-- What is needed --
What is needed is every line, exactly as given, from the line containing "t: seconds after" through the end of the data below.

-- Supplied information --
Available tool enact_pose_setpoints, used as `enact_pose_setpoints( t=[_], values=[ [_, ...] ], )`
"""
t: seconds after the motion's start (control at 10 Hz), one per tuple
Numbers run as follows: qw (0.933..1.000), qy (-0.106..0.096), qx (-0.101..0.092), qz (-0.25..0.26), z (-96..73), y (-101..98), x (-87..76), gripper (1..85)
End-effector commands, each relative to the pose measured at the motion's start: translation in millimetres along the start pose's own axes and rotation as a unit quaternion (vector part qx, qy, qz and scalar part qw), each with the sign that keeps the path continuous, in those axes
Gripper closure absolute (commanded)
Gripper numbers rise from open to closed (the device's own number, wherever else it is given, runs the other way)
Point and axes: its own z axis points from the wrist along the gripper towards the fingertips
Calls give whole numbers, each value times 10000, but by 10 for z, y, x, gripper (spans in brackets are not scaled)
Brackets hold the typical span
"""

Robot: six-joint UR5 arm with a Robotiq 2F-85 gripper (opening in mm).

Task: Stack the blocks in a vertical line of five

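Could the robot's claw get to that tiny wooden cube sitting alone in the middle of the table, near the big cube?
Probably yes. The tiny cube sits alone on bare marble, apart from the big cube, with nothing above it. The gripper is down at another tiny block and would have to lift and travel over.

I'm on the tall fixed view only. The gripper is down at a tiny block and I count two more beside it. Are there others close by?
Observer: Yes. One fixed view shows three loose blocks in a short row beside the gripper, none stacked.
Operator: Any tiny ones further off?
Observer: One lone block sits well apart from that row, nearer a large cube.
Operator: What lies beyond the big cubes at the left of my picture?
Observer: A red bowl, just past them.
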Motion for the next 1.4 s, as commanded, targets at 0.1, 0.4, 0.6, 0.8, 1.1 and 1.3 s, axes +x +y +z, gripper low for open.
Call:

-- Solved problem --
t: seconds after the motion's start (control at 10 Hz), one per tuple
Numbers run as follows: qw (0.933..1.000), qy (-0.106..0.096), qx (-0.101..0.092), qz (-0.25..0.26), z (-96..73), y (-101..98), x (-87..76), gripper (1..85)
End-effector commands, each relative to the pose measured at the motion's start: translation in millimetres along the start pose's own axes and rotation as a unit quaternion (vector part qx, qy, qz and scalar part qw), each with the sign that keeps the path continuous, in those axes
Gripper closure absolute (commanded)
Gripper numbers rise from open to closed (the device's own number, wherever else it is given, runs the other way)
Point and axes: its own z axis points from the wrist along the gripper towards the fingertips
Calls give whole numbers, each value times 10000, but by 10 for z, y, x, gripper (spans in brackets are not scaled)
Brackets hold the typical span
"""

Robot: six-joint UR5 arm with a Robotiq 2F-85 gripper (opening in mm).

Task: Stack the blocks in a vertical line of five

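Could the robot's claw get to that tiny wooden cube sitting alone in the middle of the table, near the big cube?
Probably yes. The tiny cube sits alone on bare marble, apart from the big cube, with nothing above it. The gripper is down at another tiny block and would have to lift and travel over.

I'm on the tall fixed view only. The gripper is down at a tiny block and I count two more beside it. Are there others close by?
Observer: Yes. One fixed view shows three loose blocks in a short row beside the gripper, none stacked.
Operator: Any tiny ones further off?
Observer: One lone block sits well apart from that row, nearer a large cube.
Operator: What lies beyond the big cubes at the left of my picture?
Observer: A red bowl, just past them.
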Motion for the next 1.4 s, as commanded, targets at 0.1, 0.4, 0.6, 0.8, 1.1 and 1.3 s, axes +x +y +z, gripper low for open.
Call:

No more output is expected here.